La UE sigue, además, sin descubrir una salida viable a Grecia. Los dirigentes helenos tratan de dilatar sus compromisos en el tiempo y, aunque realizan signos de buena voluntad, como anticipar una pequeña parte de la deuda, anuncian ya que su liquidez finaliza en dos semanas. Las instituciones europeas vienen analizando ya las consecuencias del posible abandono de Grecia a su suerte, significativo en especial para los países limítrofes. Pero ante la amenaza del referéndum británico, la salida de Grecia constituiría algo más que un mal ejemplo. La UE no puede permitirse en estas circunstancias un fracaso que se entendería más en clave política. Paradójicamente, el triunfo de los conservadores en Reino Unido puede haber favorecido las expectativas de Syriza, políticamente en las antípodas. Por benévolo que sea, cualquier análisis llegará a la conclusiónde que no cabe otra solución que inyectar más fondos al país en ruina. Habrá que elegir alguna fórmula que no se observe como una victoria de la nueva izquierda helena. Pero unos cuantos países de la Unión no estarán de acuerdo, lo que obligará a hacer encaje de bolillos. Pero los problemas llegan también desde otros ángulos. Ante la tragedia que está suponiendo la emigración en las fronteras del Sur se ha propuesto un sistema de cupos que habrían de repartirse entre los socios. Reino Unido parece dispuesto a apoyar las medidas que supongan control, incluso a participar en algunas medidas de fuerza bajo la protección jurídica de Naciones Unidas contra las embarcaciones de los traficantes, pero se ha negado a recibir nuevos inmigrantes. Otros países observan el cupo también con mucho recelo, porque sus fuerzas xenófobas crecen y amenazan la estabilidad. El UKIP, en las recientes elecciones, sacó cuatro millones de votos, a los que habría de sumar parte de los euroescépticos.
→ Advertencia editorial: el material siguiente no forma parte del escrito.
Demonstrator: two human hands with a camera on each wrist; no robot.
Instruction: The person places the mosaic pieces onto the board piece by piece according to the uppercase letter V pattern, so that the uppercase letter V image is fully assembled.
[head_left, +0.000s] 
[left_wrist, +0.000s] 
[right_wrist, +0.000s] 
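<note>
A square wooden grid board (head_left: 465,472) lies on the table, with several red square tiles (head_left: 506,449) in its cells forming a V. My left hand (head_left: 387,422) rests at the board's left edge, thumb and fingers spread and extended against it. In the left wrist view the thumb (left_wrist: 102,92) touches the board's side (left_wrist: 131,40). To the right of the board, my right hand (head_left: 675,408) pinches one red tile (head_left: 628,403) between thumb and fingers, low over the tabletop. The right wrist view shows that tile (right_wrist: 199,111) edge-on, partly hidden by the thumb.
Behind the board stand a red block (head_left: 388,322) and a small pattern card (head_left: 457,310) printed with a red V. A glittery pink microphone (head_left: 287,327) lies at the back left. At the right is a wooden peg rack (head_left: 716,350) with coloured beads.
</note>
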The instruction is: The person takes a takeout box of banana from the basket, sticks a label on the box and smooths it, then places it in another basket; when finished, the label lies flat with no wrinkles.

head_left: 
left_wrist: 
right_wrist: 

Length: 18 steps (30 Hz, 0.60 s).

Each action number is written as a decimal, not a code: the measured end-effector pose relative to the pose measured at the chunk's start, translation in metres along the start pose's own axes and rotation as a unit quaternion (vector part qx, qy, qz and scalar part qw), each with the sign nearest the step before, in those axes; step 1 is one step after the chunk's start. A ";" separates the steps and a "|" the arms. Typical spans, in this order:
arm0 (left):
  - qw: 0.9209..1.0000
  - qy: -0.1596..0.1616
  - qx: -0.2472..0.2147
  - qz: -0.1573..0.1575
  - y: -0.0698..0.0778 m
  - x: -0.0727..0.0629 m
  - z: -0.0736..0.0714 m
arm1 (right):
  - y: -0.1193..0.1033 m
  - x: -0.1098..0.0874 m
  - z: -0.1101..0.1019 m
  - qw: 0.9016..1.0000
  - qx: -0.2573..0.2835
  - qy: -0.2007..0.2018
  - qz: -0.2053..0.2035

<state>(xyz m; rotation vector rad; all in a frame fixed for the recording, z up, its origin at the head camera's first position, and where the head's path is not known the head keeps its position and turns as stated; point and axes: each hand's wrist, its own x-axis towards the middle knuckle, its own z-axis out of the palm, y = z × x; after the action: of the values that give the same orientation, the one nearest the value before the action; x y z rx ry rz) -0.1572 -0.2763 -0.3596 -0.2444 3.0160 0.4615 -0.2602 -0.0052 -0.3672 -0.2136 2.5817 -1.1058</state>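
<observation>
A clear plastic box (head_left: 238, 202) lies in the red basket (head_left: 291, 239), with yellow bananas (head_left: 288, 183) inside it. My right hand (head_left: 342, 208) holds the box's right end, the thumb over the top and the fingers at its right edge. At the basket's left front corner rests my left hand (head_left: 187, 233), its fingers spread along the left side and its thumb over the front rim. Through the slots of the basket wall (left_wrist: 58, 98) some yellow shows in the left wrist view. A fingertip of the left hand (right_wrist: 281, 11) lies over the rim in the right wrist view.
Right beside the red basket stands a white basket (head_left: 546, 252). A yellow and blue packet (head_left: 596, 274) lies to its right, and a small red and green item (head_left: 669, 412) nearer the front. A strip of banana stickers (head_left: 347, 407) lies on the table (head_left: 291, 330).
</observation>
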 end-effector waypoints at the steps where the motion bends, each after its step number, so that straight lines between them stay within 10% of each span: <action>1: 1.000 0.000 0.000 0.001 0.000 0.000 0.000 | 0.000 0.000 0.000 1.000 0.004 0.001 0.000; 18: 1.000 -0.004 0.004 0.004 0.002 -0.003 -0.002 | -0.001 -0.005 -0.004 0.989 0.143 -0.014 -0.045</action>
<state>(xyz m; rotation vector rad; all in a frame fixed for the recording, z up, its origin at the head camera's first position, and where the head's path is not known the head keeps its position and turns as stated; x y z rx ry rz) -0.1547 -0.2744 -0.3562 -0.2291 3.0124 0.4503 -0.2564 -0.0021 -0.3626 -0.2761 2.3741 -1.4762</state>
La UE se halla, por consiguiente, ante una serie de problemas que le impedirán atender a cuestiones como las de configurar nuevas formas de gobierno que habrían de permitirle más agilidad en la toma de decisiones, instrumentos que perfeccionaran una actividad económica inspirada en la moneda única y en la libre circulación de capitales y ciudadanos. Los economistas más sensatos advierten ya que sin una fiscalidad unificada, los problemas económicos derivados de la intensa crisis que seguimos soportando tienen difícil solución. Pero en las negociaciones que se iniciarán próximamente entre la Unión y su socio británico aparecerá precisamente el problema de la libre circulación que se define con rayas rojas por ambas partes. Un ejemplo más que puede extraerse de las elecciones británicas es el aplastante triunfo de los nacionalistas escoceses, antes votantes de los laboristas. Cameron, que ya les había prometido reformas tras el referéndum, se encontrará ahora esta formación en el seno del Parlamento y obligado a realizar concesiones. No sería de extrañar que recurriera a una fórmula autonómica generosa y hasta federal, en la que debería incluir también Gales. Por consiguiente, no tan sólo no han de-saparecido los nacionalismos que pretendían difuminarse en la superestructura de una Europa más generosa, sino que se acentúan, como observamos entre nosotros en Cataluña. No es, pues, sólo «la economía, estúpido», sino mucho más lo que se sustancia. Ciertos agoreros pretenden concluir que los extremos pueden poner punto y final a la experiencia de la UE. Pocos estarán de acuerdo. Las poderosas fuerzas económicas de la City londinense o el comercio entre los socios de la Unión se resistirían a ello. Bien es verdad que los europeos muestran escaso entusiasmo y no acaban de interiorizar la esencia de un europeísmo que vaya más allá de algunos beneficios económicos. Ni siquiera frente al exterior Europa manifiesta unidad para entenderla como un ente. Se mueve con la lentitud burocrática de una colectividad sin horizontes. Pero los escépticos siguen constituyendo el mayor peligro para perfeccionar el proyecto. La improbable pérdida de Reino Unido podría entenderse probablemente como el principio del fin. Llegan tiempos oscuros para señas de identidad supranacionales. Por ejemplo, el estado del bienestar.